- Date: 12–18 February
- Edition: 1st
- Category: Tier II
- Draw: 28S /16D
- Prize money: $565,000
- Surface: hard, indoor
- Location: Nice, France

Champions

Singles
- Amélie Mauresmo

Doubles
- Émilie Loit / Anne-Gaëlle Sidot
| Internationaux de Tennis Feminin Nice |

= 2001 Internationaux de Tennis Feminin Nice =

The 2001 Internationaux de Tennis Feminin Nice was a women's tennis tournament played on indoor hard courts in Nice, France, and was part of Tier II of the 2001 WTA Tour.
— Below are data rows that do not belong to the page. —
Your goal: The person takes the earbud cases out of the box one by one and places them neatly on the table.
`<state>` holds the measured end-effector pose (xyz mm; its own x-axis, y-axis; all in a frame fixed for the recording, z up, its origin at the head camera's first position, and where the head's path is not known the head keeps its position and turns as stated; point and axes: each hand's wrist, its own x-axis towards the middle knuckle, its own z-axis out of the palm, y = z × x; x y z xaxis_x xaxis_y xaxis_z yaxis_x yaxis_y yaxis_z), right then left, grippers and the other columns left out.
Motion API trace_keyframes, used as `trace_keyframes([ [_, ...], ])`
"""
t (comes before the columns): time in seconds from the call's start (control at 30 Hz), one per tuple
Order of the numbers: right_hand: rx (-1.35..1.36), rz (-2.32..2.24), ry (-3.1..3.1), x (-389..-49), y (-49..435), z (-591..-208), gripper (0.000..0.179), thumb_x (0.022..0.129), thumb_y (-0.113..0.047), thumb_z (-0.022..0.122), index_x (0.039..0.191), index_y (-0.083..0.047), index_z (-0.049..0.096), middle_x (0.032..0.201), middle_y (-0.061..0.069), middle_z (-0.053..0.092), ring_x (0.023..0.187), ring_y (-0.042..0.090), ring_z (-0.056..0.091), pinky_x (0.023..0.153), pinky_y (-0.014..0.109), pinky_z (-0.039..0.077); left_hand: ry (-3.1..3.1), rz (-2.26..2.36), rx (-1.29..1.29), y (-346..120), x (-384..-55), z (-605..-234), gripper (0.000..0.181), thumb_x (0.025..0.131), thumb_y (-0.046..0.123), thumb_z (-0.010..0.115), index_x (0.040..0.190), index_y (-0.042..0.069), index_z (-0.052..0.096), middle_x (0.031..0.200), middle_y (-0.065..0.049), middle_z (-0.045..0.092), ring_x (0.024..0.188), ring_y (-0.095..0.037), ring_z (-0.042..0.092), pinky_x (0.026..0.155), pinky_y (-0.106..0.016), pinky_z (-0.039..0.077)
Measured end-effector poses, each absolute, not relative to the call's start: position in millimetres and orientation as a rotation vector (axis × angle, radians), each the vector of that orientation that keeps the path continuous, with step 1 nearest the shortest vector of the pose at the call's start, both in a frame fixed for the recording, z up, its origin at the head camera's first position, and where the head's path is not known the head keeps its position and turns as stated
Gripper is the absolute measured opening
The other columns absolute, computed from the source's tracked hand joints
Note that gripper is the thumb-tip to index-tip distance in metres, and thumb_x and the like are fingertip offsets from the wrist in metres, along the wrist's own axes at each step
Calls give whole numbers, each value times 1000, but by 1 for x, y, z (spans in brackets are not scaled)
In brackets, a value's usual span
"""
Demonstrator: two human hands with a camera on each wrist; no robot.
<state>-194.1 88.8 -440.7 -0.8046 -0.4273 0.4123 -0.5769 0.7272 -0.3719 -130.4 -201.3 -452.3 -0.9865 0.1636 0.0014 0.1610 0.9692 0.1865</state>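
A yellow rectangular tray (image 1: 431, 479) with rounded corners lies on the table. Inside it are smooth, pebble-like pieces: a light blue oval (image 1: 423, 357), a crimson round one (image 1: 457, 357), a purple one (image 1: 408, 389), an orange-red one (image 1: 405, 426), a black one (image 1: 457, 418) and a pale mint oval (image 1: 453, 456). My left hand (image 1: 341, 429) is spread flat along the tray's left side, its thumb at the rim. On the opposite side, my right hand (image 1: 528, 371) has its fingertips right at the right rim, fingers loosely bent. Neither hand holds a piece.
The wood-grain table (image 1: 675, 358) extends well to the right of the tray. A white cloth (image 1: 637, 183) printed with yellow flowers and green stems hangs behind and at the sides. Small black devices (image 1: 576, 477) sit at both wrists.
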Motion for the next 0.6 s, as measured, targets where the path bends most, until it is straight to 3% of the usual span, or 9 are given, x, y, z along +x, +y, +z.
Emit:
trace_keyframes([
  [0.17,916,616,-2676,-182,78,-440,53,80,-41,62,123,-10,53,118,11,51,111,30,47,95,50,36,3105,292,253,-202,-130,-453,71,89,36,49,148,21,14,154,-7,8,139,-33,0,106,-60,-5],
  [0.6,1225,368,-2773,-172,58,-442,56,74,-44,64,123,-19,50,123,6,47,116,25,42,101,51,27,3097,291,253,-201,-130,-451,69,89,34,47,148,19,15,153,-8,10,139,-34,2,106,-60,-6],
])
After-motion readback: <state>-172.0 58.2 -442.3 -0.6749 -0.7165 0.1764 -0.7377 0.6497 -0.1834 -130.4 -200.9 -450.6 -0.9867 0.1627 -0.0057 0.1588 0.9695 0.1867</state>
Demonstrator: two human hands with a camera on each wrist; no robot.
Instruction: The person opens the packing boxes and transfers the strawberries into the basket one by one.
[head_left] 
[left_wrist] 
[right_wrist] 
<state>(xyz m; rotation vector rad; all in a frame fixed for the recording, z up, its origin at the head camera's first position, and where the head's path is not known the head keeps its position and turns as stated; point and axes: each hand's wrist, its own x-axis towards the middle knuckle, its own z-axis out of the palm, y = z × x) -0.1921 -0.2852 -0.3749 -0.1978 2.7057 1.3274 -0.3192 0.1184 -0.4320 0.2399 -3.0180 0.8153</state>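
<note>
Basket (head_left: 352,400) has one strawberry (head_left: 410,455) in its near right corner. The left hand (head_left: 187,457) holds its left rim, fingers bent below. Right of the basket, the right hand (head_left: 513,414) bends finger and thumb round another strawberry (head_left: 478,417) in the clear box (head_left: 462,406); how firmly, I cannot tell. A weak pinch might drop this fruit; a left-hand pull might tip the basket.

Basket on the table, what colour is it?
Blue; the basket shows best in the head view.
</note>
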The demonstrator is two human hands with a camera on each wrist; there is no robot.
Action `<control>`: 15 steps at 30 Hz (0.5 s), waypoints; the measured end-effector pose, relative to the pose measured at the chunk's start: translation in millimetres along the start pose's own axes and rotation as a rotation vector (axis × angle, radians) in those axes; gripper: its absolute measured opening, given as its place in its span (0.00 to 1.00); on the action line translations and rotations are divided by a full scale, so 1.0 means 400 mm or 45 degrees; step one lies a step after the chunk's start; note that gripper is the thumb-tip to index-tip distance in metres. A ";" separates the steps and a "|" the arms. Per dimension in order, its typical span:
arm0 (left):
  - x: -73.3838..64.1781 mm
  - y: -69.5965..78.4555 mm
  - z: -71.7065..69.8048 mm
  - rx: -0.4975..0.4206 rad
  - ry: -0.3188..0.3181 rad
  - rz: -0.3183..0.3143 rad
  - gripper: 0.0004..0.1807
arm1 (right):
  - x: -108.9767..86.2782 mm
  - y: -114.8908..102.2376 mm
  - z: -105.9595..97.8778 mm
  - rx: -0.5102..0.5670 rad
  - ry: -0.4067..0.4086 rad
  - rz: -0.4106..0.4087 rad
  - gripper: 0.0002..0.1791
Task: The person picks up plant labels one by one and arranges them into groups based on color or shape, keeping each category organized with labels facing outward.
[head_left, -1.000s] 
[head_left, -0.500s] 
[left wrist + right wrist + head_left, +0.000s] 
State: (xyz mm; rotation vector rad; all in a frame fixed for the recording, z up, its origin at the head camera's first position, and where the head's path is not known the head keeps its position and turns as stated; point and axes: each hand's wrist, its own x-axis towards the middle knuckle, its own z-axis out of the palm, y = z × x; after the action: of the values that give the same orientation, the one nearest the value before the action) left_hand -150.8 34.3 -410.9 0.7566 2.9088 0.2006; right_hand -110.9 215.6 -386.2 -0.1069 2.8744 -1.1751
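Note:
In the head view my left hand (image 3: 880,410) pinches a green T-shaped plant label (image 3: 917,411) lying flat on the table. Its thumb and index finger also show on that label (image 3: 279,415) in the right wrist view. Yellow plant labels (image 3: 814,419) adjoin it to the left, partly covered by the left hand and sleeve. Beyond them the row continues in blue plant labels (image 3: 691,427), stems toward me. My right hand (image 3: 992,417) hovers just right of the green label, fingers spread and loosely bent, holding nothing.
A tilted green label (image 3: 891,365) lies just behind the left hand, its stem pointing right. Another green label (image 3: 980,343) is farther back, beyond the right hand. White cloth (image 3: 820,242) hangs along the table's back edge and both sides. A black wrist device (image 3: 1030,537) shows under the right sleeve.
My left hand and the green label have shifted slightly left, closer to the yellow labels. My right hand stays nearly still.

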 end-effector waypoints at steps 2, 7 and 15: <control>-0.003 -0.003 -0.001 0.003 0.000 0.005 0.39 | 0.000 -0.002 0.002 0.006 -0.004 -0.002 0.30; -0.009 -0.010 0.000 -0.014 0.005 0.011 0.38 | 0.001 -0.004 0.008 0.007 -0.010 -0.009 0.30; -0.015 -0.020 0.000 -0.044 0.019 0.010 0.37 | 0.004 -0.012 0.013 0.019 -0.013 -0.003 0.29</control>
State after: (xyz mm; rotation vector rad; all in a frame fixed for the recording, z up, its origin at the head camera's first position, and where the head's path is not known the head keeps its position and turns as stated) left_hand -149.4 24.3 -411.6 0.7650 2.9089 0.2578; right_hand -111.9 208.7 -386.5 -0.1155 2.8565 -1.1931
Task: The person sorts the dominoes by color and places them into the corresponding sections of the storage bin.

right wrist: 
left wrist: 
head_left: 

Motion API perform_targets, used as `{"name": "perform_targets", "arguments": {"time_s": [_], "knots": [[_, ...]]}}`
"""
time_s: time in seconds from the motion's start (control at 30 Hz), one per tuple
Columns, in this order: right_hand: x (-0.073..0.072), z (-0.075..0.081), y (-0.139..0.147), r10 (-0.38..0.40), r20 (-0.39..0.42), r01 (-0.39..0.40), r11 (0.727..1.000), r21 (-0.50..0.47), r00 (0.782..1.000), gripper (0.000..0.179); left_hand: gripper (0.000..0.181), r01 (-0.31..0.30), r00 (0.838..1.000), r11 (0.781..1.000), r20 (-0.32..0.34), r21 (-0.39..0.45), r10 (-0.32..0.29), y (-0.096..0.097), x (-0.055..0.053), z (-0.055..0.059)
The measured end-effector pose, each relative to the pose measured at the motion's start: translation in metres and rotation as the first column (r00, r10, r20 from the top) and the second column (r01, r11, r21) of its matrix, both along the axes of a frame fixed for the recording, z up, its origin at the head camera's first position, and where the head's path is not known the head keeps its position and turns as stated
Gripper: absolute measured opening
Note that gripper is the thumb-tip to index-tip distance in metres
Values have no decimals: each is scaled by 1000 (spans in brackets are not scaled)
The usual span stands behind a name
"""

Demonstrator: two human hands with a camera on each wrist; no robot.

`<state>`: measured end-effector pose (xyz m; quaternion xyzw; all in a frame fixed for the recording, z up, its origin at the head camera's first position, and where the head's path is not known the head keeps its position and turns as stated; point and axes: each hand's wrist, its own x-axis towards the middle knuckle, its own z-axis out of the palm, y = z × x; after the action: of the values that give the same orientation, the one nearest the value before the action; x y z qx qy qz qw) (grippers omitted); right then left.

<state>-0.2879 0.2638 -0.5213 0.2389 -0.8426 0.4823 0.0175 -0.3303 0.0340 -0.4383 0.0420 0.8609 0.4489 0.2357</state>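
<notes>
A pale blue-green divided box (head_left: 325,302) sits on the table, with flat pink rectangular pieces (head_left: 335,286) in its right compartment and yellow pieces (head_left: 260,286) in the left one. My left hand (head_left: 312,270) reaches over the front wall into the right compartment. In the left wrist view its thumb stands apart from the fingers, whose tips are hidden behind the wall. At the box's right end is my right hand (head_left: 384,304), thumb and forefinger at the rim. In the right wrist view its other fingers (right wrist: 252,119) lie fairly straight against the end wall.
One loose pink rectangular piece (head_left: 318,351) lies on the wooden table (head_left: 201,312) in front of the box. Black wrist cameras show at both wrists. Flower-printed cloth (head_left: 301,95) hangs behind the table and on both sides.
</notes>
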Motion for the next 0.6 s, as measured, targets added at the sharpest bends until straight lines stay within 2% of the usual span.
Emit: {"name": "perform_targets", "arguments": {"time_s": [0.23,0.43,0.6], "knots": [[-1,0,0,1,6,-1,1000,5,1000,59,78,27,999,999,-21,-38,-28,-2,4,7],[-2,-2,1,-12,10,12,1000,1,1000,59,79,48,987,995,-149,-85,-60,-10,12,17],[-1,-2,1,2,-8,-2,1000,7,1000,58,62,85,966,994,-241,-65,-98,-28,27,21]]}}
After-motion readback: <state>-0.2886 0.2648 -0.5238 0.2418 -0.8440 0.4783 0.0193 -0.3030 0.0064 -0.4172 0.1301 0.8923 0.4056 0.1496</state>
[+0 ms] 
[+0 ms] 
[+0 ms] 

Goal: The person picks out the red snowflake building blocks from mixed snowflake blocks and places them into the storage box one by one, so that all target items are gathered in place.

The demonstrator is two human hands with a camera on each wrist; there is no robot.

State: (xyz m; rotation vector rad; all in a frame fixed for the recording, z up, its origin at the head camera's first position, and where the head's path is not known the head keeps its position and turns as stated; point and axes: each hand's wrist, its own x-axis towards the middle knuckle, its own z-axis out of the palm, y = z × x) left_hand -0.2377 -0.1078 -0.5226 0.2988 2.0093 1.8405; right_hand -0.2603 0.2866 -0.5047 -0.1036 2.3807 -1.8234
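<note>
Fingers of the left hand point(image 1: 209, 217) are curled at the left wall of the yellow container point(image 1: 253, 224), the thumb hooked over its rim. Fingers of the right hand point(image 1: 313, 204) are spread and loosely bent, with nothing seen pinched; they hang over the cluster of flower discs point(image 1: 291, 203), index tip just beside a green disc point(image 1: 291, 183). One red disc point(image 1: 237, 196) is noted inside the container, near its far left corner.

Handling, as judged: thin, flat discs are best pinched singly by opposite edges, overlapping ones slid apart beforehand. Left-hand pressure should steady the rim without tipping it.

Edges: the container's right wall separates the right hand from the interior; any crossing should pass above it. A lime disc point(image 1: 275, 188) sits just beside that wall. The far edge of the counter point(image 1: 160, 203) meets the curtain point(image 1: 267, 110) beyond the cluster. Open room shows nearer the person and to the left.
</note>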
It was the inaugural edition of the tournament and ran from 12 February until 18 February 2001. Seventh-seeded Amélie Mauresmo won the singles title and earned $90,000 first-prize money.

==Finals==
===Singles===

FRA Amélie Mauresmo defeated BUL Magdalena Maleeva 6–2, 6–0
- It was Mauresmo's 2nd title of the year and the 5th of her career.

===Doubles===

FRA Émilie Loit / FRA Anne-Gaëlle Sidot defeated USA Kimberly Po / FRA Nathalie Tauziat 1–6, 6–2, 6–0
- It was Loit's only title of the year and the 3rd of her career. It was Sidot's only title of the year and the 2nd of her career.